A literatura e os níveis da ilusão

Tenho-me muitas vezes confrontado, em sessões e debates ao longo dos anos, com certas perguntas que geralmente remetem para o sorriso silencioso, para o tabu ou até para o irrespondível. Não, não se trata da clássica “Por que escreve?”; trata-se de uma outra formulação que surge também amiúde: “O que distingue um escritor de um não escritor?” (por outras palavras: o que distingue um romancista de alguém que ‘apenas’ escreve romances?). É óbvio que separar generalidades como ‘arte’ e ‘não arte’ é algo relativamente fácil, pois remete para um domínio histórico. Uma noção como a arte adquiriu o sentido que lhe atribuímos ainda hoje numa determinada altura e o percurso dessa noção é, enquanto generalidade, facilmente localizável. Mas nem sempre é fácil, de facto, enquadrar a questão mais pessoal: “O que faz alguém que escreve não coincidir com alguém que pratica a arte da escrita?”.

Há realmente perguntas que se repetem, porque são sintomas de coisas bem mais profundas. Vejamos: a escrita é, hoje em dia, um acto generalizado. O mundo moderno fez da escrita uma prática dessacralizada e sujeita a regras estritas, conforme as áreas de actividade. A arte da escrita, em concreto, surgiu, desde os românticos, como criação pessoal que transcenderia o domínio da simples experiência. E que se afirmaria com autonomia radical e com valia e vida próprias. No fundo, é como se a arte da escrita tivesse ousado recuperar, ainda que subliminarmente, a velha oposição ‘escrita-Escritura’, apropriando-se do segundo pólo como valor intrínseco e espiritual, e aproveitando a tradição do primeiro pólo como motor e técnica.

Este pacto entre um instrumento que todos podem exercitar e uma aura que todos percepcionam (mas a que nem todos dão forma) está, efectivamente, na base do paradoxo que percorre a realidade da escrita nos últimos dois séculos e meio. E é por isso que a questão – “O que distingue um escritor de um não escritor? – é recorrente e mesmo pertinente.
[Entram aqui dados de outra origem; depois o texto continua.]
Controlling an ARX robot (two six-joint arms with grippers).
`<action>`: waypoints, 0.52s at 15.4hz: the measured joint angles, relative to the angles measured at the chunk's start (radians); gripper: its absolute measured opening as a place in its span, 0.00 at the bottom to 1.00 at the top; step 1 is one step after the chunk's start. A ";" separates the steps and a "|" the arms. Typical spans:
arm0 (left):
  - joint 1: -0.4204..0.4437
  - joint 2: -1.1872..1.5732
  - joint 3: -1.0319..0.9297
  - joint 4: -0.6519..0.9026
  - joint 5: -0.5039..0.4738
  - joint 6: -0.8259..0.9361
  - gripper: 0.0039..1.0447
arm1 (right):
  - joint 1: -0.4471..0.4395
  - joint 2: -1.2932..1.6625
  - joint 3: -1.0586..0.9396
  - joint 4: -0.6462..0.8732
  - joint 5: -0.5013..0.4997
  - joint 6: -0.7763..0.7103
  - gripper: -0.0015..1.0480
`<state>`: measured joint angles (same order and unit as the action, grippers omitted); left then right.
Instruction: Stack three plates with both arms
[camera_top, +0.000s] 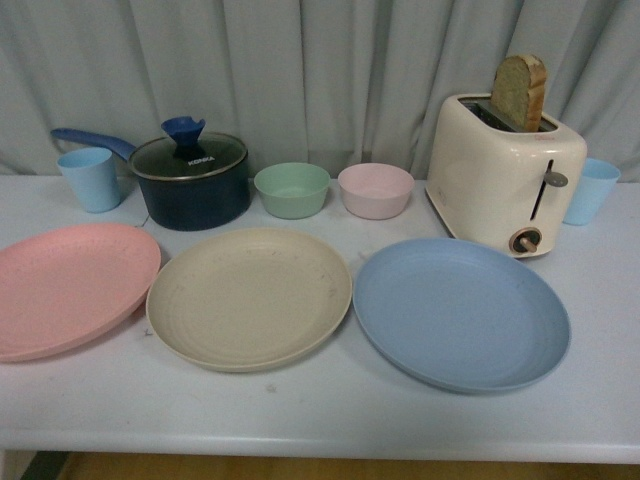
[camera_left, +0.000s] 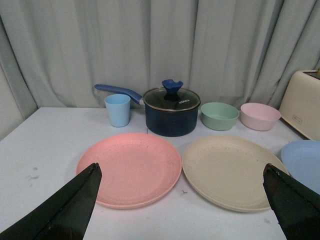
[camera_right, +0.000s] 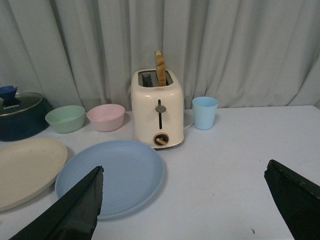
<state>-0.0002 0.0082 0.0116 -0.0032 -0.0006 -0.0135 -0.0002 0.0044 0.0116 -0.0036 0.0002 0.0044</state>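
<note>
The three plates lie flat in a row along the near half of the white table (camera_top: 300, 415), none stacked yet, so the task looks to be at its very start.

Furthest left is the pink plate (camera_top: 70, 288), running off the front view's edge. The left gripper (camera_left: 181, 172) hovers low over the table's near edge, facing the pink plate, its jaws spread wide and holding nothing. That wide spread suits a rim far broader than a cup's.

The beige plate (camera_top: 248, 297) sits in the middle, just beside the pink one; I cannot tell if the rims touch. Being within reach of both arms, it is probably the natural base for the stack.

The blue plate (camera_top: 460, 312) lies to the right, close by the beige one. The right gripper (camera_right: 185, 172) hangs before it, likewise wide apart and empty.

Behind the plates, from left, stand a blue cup (camera_top: 90, 178), a lidded saucepan (camera_top: 192, 180), a green bowl (camera_top: 291, 189), a pink bowl (camera_top: 375, 190), a toaster (camera_top: 503, 172) with a bread slice (camera_top: 519, 90) standing in its slot, and a second blue cup (camera_top: 590, 190). The toaster stands just behind the blue plate, so lifting that plate's far rim risks a knock
</note>
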 joint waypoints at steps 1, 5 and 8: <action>0.000 0.000 0.000 0.000 0.000 0.000 0.94 | 0.000 0.000 0.000 0.000 0.000 0.000 0.94; 0.000 0.000 0.000 0.000 0.000 0.000 0.94 | 0.000 0.000 0.000 0.000 0.000 0.000 0.94; 0.000 0.000 0.000 0.000 0.000 0.000 0.94 | 0.000 0.000 0.000 0.000 0.000 0.000 0.94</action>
<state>-0.0002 0.0082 0.0116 -0.0032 -0.0006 -0.0135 -0.0002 0.0044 0.0116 -0.0036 0.0002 0.0044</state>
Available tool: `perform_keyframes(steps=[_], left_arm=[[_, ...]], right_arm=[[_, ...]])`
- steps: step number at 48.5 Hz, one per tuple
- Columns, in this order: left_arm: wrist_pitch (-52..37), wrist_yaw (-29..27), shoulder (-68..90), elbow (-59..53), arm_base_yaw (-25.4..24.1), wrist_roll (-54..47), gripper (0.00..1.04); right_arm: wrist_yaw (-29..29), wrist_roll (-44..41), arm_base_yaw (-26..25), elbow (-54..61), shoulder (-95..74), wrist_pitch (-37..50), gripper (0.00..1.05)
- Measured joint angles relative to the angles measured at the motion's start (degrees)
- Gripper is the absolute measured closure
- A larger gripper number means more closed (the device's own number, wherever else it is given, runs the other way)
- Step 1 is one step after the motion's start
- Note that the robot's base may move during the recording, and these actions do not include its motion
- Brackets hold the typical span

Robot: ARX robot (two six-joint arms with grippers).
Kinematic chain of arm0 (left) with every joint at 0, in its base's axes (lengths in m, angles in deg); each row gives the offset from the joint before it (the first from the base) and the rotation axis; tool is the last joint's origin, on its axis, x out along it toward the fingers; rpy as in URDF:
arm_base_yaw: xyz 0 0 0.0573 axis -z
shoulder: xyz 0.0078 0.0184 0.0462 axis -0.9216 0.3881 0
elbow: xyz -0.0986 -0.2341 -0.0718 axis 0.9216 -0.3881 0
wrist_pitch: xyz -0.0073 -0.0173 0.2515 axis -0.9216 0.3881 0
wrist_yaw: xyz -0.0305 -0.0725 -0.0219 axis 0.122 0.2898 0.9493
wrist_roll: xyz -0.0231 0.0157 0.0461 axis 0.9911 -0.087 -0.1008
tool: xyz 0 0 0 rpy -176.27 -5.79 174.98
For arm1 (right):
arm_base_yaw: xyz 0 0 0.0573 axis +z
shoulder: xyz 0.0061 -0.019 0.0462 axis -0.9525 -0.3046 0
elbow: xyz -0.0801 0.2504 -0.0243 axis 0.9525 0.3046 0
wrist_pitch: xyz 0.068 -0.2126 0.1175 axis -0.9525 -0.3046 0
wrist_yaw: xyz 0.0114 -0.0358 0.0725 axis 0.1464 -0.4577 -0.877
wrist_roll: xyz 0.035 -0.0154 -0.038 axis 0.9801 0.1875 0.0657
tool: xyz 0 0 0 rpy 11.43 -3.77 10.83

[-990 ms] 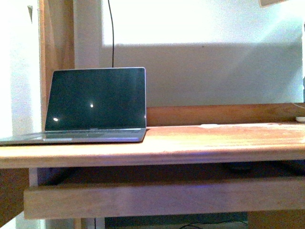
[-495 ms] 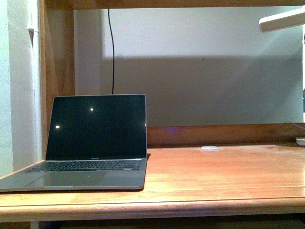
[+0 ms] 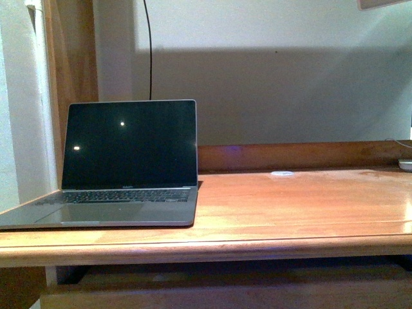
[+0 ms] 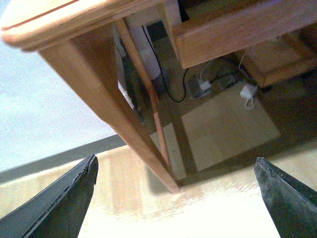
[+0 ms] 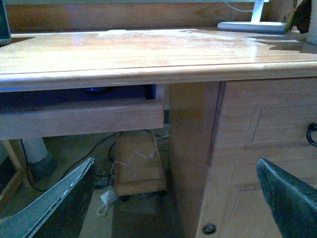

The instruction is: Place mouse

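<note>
- Worktop (image 3: 302, 206): bare wood right of laptop (image 3: 129, 154); suited as set-down spot.
- Left pincer (image 4: 174, 161), right pincer (image 5: 176, 161): both spread wide, empty, clear of the worktop.
- Mouse: not made out in any view; find first, then pinch across the sides.
- Versus half a second ago: laptop higher in front view, tray (image 3: 193, 296) beneath showing again.
</note>
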Motion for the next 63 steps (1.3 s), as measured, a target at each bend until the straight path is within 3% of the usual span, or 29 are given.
perform_keyframes(steps=[5, 18, 29, 37, 63], left_arm=[[-5.92, -0.98, 9.49, 2.89, 1.6, -14.67, 0.08], [-20.17, -1.64, 25.33, 4.81, 4.22, -41.13, 0.08], [-30.53, 1.99, 35.21, 8.02, 4.96, -58.14, 0.08], [-36.26, 5.44, 40.76, 11.06, 5.4, -61.77, 0.08], [-36.15, 7.85, 51.78, 19.58, 8.57, -59.84, 0.08]], right_arm=[[0.0, -0.02, 0.0, 0.0, 0.0, 0.0, 0.07], [0.0, -0.02, 0.0, 0.0, 0.0, 0.0, 0.07], [0.0, 0.0, 0.0, 0.0, 0.0, 0.0, 0.07], [0.0, -0.02, 0.0, 0.0, 0.0, 0.0, 0.07], [0.0, -0.02, 0.0, 0.0, 0.0, 0.0, 0.07]])
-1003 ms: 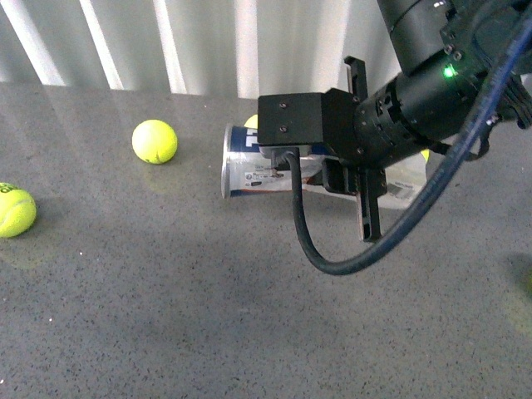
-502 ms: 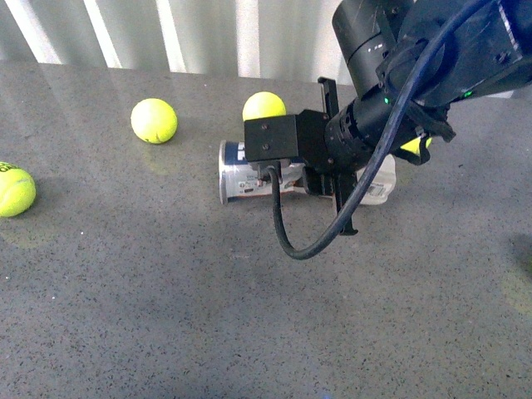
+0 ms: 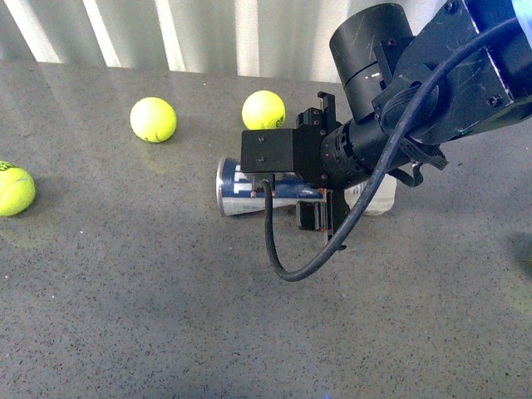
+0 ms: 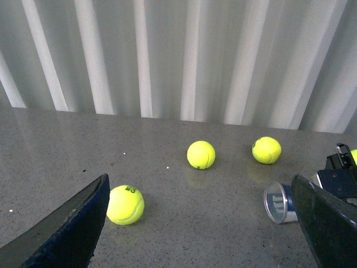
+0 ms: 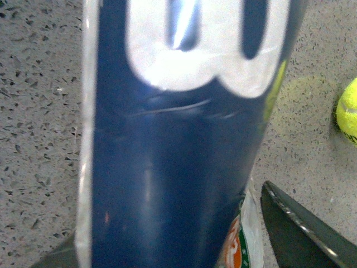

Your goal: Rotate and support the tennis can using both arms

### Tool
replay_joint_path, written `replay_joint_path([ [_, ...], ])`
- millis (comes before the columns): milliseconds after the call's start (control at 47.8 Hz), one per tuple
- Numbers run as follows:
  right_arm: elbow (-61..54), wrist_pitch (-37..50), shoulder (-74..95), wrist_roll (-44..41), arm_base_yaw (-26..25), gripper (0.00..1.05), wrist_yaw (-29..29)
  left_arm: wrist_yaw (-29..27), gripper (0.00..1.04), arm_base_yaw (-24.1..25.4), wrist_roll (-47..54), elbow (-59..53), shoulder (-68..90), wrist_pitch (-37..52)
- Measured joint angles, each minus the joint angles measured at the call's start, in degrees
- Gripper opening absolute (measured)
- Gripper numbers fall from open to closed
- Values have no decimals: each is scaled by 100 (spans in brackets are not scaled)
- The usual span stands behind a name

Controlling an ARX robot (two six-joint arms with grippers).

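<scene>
Since half a second ago my right pincer (image 3: 330, 170) has sunk lower and now sits spread astride the glossy round can (image 3: 241, 195), which lies on its side between its jaws on speckled grey counter (image 3: 150, 291), bare in front, left pincer (image 4: 199, 180) spread too, well off.

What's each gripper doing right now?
Left gripper: open, empty.
Right gripper: open, straddling the lying can, not clamped on it.

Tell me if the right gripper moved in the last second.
Yes. The right gripper sank toward the tennis can, uncovering the tennis ball behind it; its fingers now straddle the can.
</scene>
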Motion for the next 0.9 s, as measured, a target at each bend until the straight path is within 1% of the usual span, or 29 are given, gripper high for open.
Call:
replay_joint_path([
  [84, -74, 46, -17, 77, 42, 82, -55, 0, 98, 0, 0, 0, 0, 0],
  [146, -105, 52, -42, 125, 66, 89, -87, -2, 98, 0, 0, 0, 0, 0],
  [209, -140, 55, -105, 221, 103, 99, -116, 0, 98, 0, 0, 0, 0, 0],
  [314, -205, 98, -251, 278, 146, 97, -127, 0, 98, 0, 0, 0, 0, 0],
  [544, -402, 188, -595, 413, 195, 97, -188, 0, 98, 0, 0, 0, 0, 0],
  [690, -728, 367, -1025, 776, 223, 97, -262, 0, 98, 0, 0, 0, 0, 0],
  [774, -796, 199, -1434, 1504, 210, 97, -308, -2, 98, 0, 0, 0, 0, 0],
  [836, -859, 203, -1829, 2330, 146, 97, -299, -2, 98, 0, 0, 0, 0, 0],
  [857, -933, 273, -2031, 2726, 103, 97, -278, 0, 98, 0, 0, 0, 0, 0],
  [878, -994, 332, -2170, 2994, 66, 97, -232, -2, 98, 0, 0, 0, 0, 0],
  [899, -1123, 459, -2417, 3480, -15, 97, -98, -2, 98, 0, 0, 0, 0, 0],
])
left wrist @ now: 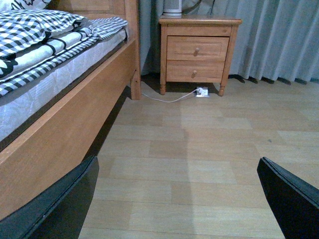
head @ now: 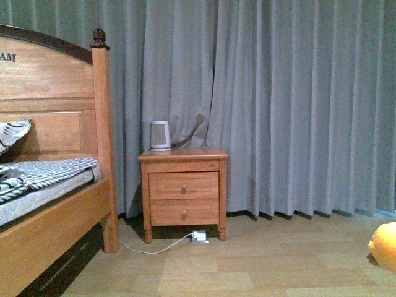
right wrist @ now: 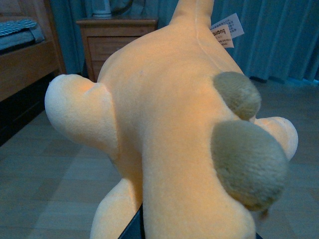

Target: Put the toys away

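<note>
An orange-yellow plush animal [right wrist: 169, 124] fills the right wrist view, with stubby limbs, two grey-brown patches and a white label near its far end. My right gripper [right wrist: 197, 234] is shut on the plush animal; only a dark sliver of one finger shows under it. In the front view a small part of the plush animal [head: 385, 245] shows at the right edge, above the floor. My left gripper [left wrist: 184, 199] is open and empty, its two dark fingers [left wrist: 55, 204] spread wide above the wooden floor beside the bed.
A wooden bed [head: 55, 185] with checked bedding stands at the left. A two-drawer wooden nightstand [head: 184, 192] with a small white appliance [head: 160, 135] stands against grey curtains [head: 291, 105]. A white cable and plug [head: 198, 236] lie on the floor beneath it.
</note>
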`<state>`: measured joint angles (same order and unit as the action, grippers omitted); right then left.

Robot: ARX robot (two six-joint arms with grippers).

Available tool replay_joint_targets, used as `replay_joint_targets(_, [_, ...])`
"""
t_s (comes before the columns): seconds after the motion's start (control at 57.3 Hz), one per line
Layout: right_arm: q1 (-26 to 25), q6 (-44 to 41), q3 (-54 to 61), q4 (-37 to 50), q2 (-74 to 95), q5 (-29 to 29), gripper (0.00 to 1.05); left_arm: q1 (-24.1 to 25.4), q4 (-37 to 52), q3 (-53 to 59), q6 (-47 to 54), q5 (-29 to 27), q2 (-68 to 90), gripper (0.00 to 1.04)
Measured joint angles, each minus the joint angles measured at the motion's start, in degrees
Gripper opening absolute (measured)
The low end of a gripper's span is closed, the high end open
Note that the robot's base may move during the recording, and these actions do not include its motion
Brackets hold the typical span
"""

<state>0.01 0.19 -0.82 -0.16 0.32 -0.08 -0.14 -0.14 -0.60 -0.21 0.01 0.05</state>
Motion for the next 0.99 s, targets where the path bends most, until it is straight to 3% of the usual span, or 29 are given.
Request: replay_joint_targets(0.995, [0.0,0.0,0.0,0.0,0.0,0.0,0.07,0.0,0.0,0.0,0.0,0.0,0.0,0.98])
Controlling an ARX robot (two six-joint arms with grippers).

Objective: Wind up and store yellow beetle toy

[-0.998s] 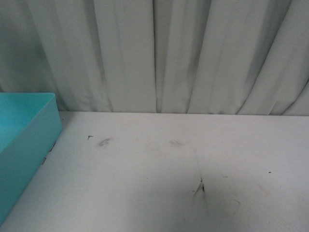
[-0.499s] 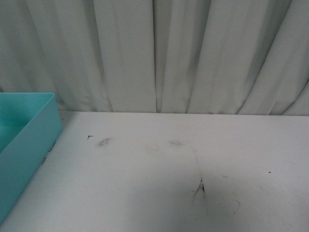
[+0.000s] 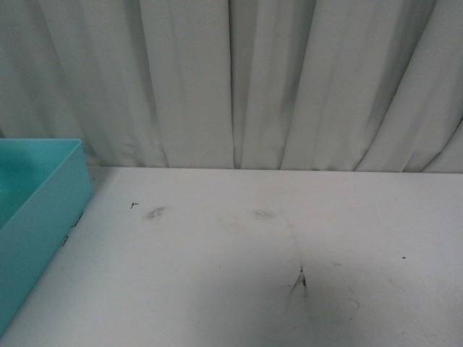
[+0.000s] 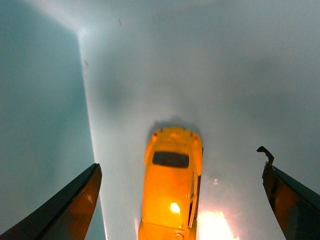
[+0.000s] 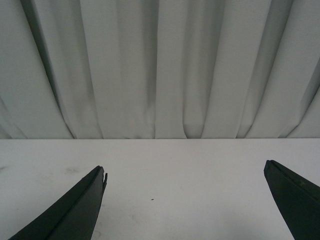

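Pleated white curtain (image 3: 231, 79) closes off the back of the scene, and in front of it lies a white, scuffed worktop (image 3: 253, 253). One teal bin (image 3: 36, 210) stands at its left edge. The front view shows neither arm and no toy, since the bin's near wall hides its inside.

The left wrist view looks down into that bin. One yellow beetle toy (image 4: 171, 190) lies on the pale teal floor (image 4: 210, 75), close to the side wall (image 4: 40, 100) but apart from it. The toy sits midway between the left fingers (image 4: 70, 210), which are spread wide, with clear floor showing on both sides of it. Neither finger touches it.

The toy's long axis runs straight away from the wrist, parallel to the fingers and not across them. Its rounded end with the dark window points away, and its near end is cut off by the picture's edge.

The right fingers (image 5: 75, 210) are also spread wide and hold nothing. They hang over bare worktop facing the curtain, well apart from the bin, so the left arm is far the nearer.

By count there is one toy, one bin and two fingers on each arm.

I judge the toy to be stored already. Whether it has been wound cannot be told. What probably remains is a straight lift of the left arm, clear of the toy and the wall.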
Ela é, ao fim e ao cabo, sintoma de um entendimento que tende a aferir e a localizar onde acaba a parte instrumental e material da língua e se inicia a parte da sua herança espiritual (veículo profético, verbo inicial, ou, já no mundo moderno, fruto e revelação da ‘poiesis’).

Quando as pessoas colocam em sessões e debates este tipo de questões, apenas pretendem perceber qual é o papel da “Escritura” no imaginário actual de um escritor. Como se um escritor fosse uma espécie de sacerdote do imaginário e esse facto tivesse que ser explicado com uma dada racionalidade. Ao fim e ao cabo, a própria pergunta pressupõe já uma separação que ela mesma não desejaria aceitar. E essa separação é a que obviamente distingue aquele texto que transcende o registo do que terá sido e acontecido (o que acontece ao lerem-se passagens de Borges, de Pessoa ou de João Cabral de Melo Neto) e o que apenas acompanha e mimetiza esse registo (facto que se verifica em 90% dos milhares e milhares de textos que o ‘cash flow’ editorial publica em cada ano que passa).

Há anos, quando morava na Holanda, lembro-me de ouvir um amigo sírio dizer que jamais o Alcorão podia ter sido escrito pelo homem. O curioso é que ele dava exemplos sobretudo retóricos, discursivos e alegórios para fazer de tal afirmação algo definitivo e irremissível. No Ocidente, o nível da ilusão saltou – do século XVIII para cá, da imagem de deus para a imagem da arte. A ideia da “Escritura”, como algo ‘incriado’ e superior, passou desde então a projectar-se na literatura e os próprios textos sagrados começaram a ser analisados – na academia e não só – como a mais pura literatura.